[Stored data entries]
--- START ---

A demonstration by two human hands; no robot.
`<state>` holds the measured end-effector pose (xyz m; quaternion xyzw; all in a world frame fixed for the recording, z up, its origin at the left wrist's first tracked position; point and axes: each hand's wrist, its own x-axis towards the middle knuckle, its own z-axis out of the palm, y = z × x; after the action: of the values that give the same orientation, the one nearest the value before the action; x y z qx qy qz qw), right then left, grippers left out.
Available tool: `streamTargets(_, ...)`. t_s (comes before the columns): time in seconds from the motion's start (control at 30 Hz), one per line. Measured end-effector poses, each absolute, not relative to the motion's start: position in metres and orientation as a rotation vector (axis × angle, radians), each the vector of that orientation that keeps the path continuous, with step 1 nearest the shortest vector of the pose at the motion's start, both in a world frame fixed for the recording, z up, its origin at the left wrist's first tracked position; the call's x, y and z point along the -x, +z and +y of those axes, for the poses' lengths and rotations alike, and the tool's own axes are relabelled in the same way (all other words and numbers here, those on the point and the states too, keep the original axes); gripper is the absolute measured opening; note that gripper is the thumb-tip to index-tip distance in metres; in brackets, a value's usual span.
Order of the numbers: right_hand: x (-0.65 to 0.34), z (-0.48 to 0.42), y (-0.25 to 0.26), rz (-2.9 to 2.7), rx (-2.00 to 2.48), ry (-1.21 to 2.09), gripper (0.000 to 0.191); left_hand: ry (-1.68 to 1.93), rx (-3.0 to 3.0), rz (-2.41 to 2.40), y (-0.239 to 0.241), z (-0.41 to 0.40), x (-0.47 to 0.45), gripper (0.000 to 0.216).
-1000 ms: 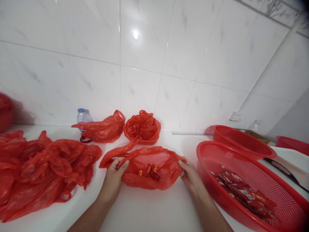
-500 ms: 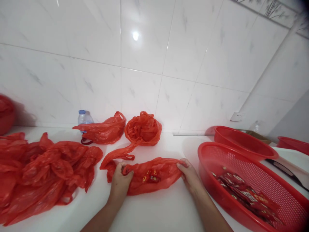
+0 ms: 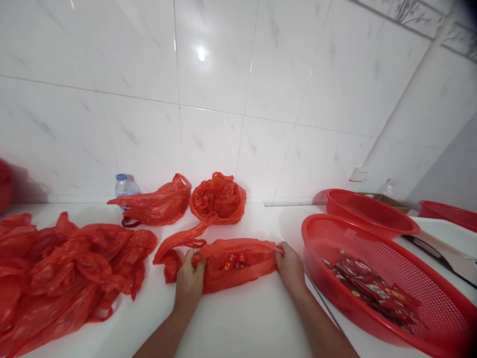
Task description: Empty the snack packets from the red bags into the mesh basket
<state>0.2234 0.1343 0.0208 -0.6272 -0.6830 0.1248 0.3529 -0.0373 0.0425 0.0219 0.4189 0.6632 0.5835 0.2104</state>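
A red plastic bag lies stretched sideways over the white table, held at both ends. My left hand pinches its left end, thumb against fingers. At the other end, my right hand grips a gathered corner. Small red packets with yellow print show in the middle of the bag. Just left of my left hand lies a twisted red bag strip. Right of my right hand stands a red perforated basket with several red packets inside.
Crumpled red bags cover the left of the table. By the tiled wall are a blue-capped bottle, a red bag and a bundled red bag. A second red basket and a dark-handled knife are at right.
The bag between my hands has been pulled straighter and flatter, its top edge now more level. Both hands keep their hold. The whole view has shifted slightly.
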Motion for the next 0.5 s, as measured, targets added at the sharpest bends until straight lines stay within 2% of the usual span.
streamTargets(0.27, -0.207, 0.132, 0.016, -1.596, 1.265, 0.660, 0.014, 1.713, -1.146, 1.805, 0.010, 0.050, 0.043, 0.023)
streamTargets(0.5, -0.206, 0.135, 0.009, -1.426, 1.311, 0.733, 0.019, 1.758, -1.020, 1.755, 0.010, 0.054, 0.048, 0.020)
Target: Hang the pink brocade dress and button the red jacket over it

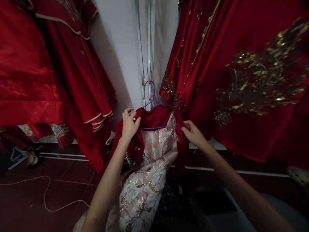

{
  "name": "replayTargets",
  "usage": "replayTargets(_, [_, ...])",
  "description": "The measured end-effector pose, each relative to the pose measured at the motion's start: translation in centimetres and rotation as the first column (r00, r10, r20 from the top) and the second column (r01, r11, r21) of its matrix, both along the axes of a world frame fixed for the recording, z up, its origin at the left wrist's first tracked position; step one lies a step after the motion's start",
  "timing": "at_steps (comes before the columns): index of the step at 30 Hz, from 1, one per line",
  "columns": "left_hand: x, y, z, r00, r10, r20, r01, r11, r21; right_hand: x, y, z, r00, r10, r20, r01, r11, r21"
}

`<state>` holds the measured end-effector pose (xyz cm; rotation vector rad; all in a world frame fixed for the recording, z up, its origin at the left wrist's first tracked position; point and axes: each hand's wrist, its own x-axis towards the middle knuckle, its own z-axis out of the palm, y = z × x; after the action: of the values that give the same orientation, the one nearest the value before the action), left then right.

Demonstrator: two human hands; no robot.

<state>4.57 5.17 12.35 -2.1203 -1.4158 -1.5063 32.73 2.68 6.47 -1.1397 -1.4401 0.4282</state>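
Pinching opposite sides of the red jacket point(156, 116) at frame centre, left hand point(129, 124) and right hand point(192, 132) are about equally near; between them the pale dress point(147, 178) slants toward lower left.

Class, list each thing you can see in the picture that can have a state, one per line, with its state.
Left hand: closed on the red garment's edge
Right hand: pinching its other edge
Red garment: on the hanger, front open
Purple hanger: upright, hook up
Pale patterned dress: within the open red garment, skirt slanting down
Gold-decorated red gown: hanging
White cord: loose, curving across the floor
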Motion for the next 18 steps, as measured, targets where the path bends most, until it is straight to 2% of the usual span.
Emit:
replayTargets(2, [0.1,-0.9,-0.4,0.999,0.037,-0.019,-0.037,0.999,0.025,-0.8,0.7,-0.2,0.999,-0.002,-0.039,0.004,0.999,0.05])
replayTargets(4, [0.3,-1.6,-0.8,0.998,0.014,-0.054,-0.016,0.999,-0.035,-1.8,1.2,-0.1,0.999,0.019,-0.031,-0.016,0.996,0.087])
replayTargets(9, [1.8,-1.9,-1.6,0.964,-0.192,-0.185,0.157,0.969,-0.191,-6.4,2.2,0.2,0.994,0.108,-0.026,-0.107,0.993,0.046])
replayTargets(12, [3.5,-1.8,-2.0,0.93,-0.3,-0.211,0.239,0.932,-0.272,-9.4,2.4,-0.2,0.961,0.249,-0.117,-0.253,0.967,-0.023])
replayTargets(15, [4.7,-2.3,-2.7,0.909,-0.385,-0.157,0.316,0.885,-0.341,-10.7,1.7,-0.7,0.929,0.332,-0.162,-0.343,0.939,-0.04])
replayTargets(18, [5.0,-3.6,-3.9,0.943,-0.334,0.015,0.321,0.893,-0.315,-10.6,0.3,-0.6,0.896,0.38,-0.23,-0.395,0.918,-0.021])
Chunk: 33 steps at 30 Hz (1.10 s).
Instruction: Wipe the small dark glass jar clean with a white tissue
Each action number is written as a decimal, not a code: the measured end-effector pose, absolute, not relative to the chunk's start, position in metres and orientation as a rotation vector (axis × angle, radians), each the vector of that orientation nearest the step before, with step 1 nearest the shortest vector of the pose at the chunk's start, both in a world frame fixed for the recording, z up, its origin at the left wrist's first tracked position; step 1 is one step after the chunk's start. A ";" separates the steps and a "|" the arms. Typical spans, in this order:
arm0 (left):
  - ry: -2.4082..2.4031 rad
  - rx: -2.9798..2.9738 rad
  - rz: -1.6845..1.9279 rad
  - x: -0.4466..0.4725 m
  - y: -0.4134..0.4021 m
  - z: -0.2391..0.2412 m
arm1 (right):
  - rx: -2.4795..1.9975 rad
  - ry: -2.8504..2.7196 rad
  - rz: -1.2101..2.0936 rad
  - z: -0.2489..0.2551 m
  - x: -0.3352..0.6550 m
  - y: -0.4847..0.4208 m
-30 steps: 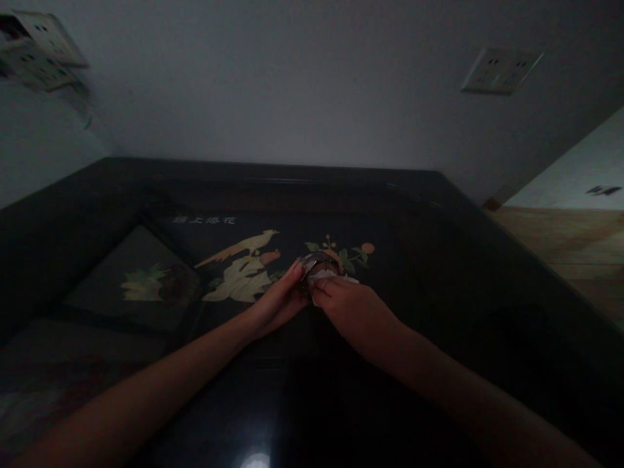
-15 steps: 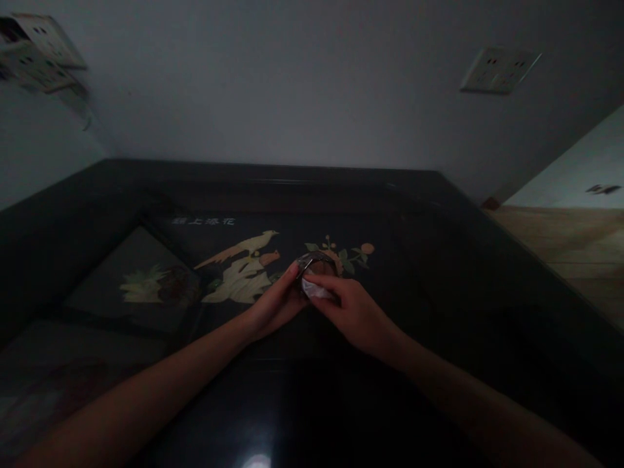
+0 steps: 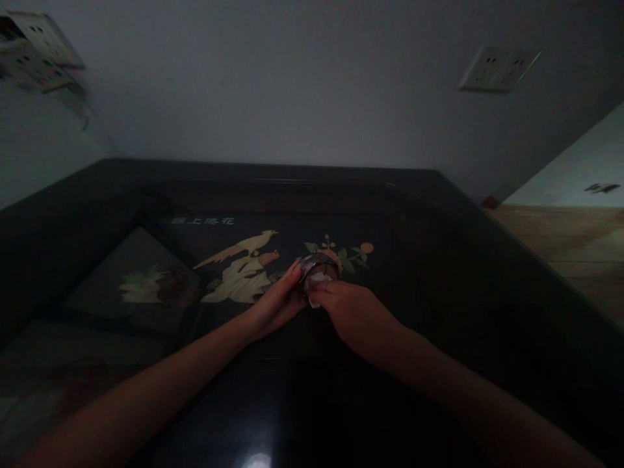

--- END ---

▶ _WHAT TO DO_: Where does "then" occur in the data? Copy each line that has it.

▶ _EXERCISE RESULT_:
`<state>` holds the measured end-effector pose (xyz m; quaternion xyzw; all in a world frame fixed for the recording, z up, its origin at the left wrist's first tracked position; point and axes: each hand's wrist, its own x-axis towards the middle knuckle, its own z-axis out of the palm, y = z × x; after the action: of the values that give the same orientation, the one nearest the value before the action; x y z qx qy qz qw), right then left, grippers left out.
`<state>` holds the measured end-effector pose (xyz cm; rotation vector rad; all in a world frame fixed for the recording, z up, its origin at the left wrist's first tracked position; point and axes: each hand's wrist, its own x-axis towards the middle knuckle, its own z-axis out of the palm, y = z × x; after the action: of the values that give the same orientation, the one nearest the value before the action), left then right.

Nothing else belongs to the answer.